System Performance

Since the state of benchmarking on Windows Phone is not as mature as Android, I haven’t been able to compare the Lumia 640 to the competition in every aspect that I would like to. What I have been able to do is put it through our standard browser benchmarks, along with BaseMark OS II to look at individual component performance, and GFXBench to examine GPU performance.

While the absolute performance of Snapdragon 400 is well known, certain aspects of performance are heavily impacted by a device’s software. A good example is browser performance, which is a function of both SoC power and the speed of a device’s browser and Javascript engine. Two devices with the same SoC can have very different browser performance.

Kraken 1.1 (Chrome/Safari/IE)

Google Octane v2  (Chrome/Safari/IE)

WebXPRT 2013 (Chrome/Safari/IE)

Unfortunately, it’s clear that Internet Explorer doesn’t measure up to Chrome and Safari when it comes to performance. While buyers may be pleased that their Lumia 640 performs as well as the more expensive Lumia 735, both of these phones occupy the lowest positions on every chart. There’s even a significant gap between them and other Snapdragon 400 devices running Android, such as Motorola’s Moto G.

Basemark OS II 2.0 - System

Basemark OS II 2.0 - Memory

Basemark OS II 2.0 - Graphics

Basemark OS II 2.0 - Web

Basemark OS II 2.0 - Overall

There's not much need to go into detail on the Lumia 640's performance in BaseMark OS II. With the exception of a fairly good result in the NAND memory test, the Lumia 640 achieves the lowest scores that we've seen in recent times.

Unfortunately, the Lumia 640 isn't shaping up to be a very quick device. It's consistently bested by Snapdragon 400 devices running Android, and in 2015 we're going to see Snapdragon 410 used as the SoC of choice in devices at this price bracket, which won't make the Lumia 640's position any better. Microsoft needs to iterate much quicker than they currently are. Their slow pace in adoption new hardware helped kill Windows Phone in the high end market, and it will do the same to the low end. I have some further words about performance on the Lumia 640 and Windows Phone in general, but those will have to wait until the software section of the review.

GPU Performance

The last area of performance to investigate is GPU performance. The performance of Adreno 305 has been thoroughly evaluated on Android, but differences in drivers and graphics APIs can improve or reduce performance across different operating systems.

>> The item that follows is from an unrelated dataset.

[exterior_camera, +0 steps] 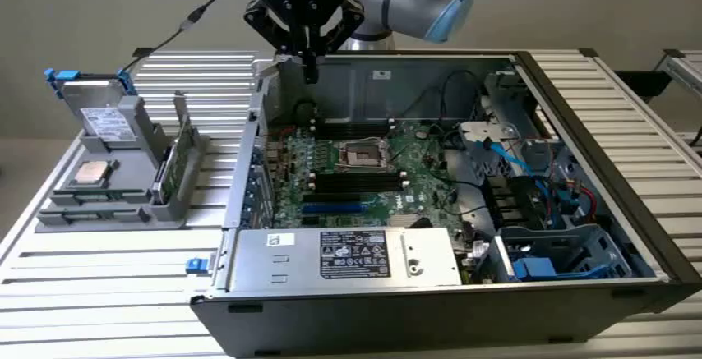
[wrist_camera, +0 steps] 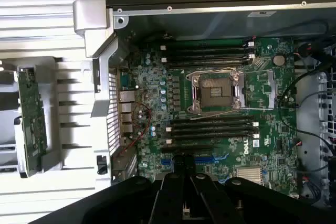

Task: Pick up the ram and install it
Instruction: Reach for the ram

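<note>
The ram [exterior_camera: 167,177] is a thin green stick standing on edge in a grey holder [exterior_camera: 110,199] on the table at the exterior view's left. In the wrist view the ram [wrist_camera: 31,121] lies lengthwise in that holder, beside the case. My gripper [exterior_camera: 311,70] hangs above the back left corner of the open computer case, well above the motherboard [exterior_camera: 362,170] and away from the ram. Its black fingers [wrist_camera: 173,187] stand close together with nothing between them. Black memory slots [wrist_camera: 210,128] run on both sides of the processor socket [wrist_camera: 216,92].
The holder also carries a hard drive [exterior_camera: 107,121] and a square silver chip [exterior_camera: 90,174]. A power supply [exterior_camera: 340,256] sits at the case's front, and cables and drive bays [exterior_camera: 548,203] crowd the exterior view's right. The case walls rise around the board.
</note>
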Controlling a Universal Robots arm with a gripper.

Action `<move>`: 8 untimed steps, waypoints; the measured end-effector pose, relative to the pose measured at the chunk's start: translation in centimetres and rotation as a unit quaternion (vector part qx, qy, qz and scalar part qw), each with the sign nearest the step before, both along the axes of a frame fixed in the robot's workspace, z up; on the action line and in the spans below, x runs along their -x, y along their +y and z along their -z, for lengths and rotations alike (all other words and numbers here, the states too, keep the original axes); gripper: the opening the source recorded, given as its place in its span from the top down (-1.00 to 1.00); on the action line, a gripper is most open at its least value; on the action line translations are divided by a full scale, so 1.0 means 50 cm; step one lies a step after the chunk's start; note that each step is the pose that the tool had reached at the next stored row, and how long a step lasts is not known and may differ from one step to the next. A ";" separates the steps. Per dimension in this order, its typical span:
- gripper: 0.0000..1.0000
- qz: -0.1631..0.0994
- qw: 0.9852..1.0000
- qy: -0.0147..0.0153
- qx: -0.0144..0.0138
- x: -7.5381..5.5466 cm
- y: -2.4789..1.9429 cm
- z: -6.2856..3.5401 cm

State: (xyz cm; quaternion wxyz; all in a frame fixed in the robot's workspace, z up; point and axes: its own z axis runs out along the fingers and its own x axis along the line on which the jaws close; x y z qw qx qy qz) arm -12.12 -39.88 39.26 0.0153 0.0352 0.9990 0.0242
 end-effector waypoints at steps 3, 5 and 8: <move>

Since Adreno 305 doesn’t support Direct3D feature level 10.0 and Shader Model 4.0 it’s unable to run the GFXBench 3.0 Manhattan test. This leaves us with only the T-Rex HD benchmark which isn’t very hard on high end devices, but still poses quite a challenge for weaker mobile GPUs.

GFXBench 3.0 T-Rex HD (Onscreen)GFXBench 3.0 T-Rex HD (Offscreen)

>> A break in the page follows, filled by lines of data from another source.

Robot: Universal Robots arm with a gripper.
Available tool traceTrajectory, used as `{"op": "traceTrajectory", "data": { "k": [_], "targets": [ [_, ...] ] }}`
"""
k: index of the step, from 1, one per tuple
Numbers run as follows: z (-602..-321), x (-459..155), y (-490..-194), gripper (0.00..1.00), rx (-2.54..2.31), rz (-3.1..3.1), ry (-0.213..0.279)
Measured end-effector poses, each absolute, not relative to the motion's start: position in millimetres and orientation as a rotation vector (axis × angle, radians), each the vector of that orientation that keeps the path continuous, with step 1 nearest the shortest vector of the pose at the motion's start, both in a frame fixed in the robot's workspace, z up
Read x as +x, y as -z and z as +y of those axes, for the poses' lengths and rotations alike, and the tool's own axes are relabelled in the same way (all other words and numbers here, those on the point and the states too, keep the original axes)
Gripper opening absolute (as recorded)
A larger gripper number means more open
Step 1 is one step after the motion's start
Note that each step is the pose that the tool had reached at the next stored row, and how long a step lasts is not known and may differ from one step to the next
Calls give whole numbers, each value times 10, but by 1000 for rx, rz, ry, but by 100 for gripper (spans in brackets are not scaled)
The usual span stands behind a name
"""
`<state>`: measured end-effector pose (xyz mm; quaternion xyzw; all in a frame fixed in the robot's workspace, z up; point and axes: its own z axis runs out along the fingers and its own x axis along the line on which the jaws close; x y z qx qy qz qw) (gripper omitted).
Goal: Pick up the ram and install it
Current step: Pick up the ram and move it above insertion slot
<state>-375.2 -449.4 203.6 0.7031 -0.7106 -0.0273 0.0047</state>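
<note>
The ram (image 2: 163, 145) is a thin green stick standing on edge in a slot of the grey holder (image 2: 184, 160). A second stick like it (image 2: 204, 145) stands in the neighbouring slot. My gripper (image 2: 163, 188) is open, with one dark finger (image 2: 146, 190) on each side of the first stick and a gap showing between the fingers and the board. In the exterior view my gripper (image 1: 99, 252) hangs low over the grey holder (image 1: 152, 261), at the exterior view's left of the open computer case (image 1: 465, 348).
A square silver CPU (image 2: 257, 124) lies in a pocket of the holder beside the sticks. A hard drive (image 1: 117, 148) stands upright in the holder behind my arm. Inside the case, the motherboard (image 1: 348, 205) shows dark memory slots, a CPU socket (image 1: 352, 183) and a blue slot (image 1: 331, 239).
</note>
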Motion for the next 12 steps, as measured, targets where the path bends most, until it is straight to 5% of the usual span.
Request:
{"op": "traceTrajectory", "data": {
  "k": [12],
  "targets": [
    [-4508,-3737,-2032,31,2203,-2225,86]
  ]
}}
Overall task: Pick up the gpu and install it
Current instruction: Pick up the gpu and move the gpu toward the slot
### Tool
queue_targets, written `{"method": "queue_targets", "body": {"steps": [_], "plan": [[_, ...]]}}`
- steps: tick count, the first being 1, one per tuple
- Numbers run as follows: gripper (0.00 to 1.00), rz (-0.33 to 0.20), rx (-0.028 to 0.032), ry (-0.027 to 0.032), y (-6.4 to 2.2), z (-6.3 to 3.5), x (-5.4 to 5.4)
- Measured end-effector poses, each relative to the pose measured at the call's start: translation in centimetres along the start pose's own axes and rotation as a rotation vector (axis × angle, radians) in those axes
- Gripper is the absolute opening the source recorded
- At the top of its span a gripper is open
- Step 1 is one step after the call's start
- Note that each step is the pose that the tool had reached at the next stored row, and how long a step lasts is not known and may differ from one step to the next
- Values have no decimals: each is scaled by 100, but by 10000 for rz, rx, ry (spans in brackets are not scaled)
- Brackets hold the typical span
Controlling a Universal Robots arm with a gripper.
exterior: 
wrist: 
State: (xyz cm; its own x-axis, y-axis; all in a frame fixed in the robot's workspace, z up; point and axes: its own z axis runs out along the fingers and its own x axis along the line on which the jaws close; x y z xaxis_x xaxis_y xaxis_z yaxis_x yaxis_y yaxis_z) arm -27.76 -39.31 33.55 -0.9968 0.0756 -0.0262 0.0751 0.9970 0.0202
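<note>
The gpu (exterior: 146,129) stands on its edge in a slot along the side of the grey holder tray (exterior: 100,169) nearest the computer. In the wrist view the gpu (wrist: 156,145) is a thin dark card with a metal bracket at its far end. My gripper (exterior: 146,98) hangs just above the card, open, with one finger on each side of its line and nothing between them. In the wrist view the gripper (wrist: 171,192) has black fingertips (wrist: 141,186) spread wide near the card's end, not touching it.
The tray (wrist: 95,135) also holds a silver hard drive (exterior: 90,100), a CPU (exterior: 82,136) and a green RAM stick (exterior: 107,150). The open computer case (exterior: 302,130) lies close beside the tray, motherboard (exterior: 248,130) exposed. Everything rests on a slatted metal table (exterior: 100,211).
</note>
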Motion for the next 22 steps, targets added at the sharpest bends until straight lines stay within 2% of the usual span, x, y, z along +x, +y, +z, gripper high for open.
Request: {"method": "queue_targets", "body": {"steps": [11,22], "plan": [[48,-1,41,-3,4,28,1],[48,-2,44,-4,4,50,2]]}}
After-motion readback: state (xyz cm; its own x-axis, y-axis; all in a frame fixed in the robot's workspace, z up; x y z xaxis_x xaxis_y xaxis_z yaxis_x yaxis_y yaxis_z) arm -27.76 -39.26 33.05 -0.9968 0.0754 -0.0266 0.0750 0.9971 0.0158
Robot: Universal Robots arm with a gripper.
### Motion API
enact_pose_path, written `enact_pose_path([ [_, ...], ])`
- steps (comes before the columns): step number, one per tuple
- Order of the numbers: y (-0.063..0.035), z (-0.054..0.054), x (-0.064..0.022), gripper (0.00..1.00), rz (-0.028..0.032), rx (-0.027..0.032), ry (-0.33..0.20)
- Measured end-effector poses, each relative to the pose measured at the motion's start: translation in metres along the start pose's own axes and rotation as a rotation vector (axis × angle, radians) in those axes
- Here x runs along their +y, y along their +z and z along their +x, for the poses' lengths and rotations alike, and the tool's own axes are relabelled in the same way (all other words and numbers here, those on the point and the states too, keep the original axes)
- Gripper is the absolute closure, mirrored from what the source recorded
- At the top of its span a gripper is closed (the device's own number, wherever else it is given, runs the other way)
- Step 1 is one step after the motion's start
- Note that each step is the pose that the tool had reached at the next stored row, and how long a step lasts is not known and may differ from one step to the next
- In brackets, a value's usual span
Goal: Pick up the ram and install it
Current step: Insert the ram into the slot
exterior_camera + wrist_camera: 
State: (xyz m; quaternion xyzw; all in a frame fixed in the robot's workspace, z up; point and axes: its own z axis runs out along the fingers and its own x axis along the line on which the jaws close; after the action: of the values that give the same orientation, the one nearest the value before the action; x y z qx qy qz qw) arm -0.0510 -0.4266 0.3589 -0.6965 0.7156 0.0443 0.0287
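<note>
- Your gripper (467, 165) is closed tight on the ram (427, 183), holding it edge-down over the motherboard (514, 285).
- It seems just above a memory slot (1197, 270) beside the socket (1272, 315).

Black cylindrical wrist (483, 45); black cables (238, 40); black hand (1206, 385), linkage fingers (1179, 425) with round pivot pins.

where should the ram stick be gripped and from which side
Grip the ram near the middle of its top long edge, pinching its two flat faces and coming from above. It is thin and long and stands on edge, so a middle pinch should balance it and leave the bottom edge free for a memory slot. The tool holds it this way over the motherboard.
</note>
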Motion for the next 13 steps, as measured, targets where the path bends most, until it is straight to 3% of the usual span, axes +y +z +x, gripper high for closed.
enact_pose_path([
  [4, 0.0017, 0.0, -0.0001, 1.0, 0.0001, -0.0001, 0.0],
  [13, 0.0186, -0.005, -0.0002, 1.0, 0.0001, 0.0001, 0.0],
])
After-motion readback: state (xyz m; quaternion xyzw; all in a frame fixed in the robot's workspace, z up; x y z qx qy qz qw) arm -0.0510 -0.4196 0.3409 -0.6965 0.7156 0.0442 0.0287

In both the on-screen and off-screen tests, the Lumia 640 lags behind the Moto G. While 1-2fps doesn’t seem like much, when your frame rate is in the low single digits it represents a significant difference in performance. Because of this, I decided to take a look at the performance in GFXBench’s driver overhead test to see what impact the GPU drivers and graphics API might have on performance.

GFXBench 3.0 Driver Overhead Test (Offscreen)

As suspected, there’s a very significant gap in performance when comparing the Lumia 640 to the Moto G. I can’t say whether this is due more to the differences between OpenGL and DirectX, or between the different Adreno drivers on Windows Phone and Android, but whatever the case may be the end result is a notable decrease in GPU performance on Windows Phone when compared to an Android device with the same SoC.

I’m not happy at all with the GPU performance that we see in low-end and even mid-range smartphones, and the Lumia 640 is no exception. There’s not much Microsoft can do here though, as moving to Snapdragon 410 with its Adreno 306 will not improve GPU performance at all. All I can really say is that users shouldn’t expect to be playing any 3D games on their Lumia 640, but simpler 2D games should run just fine.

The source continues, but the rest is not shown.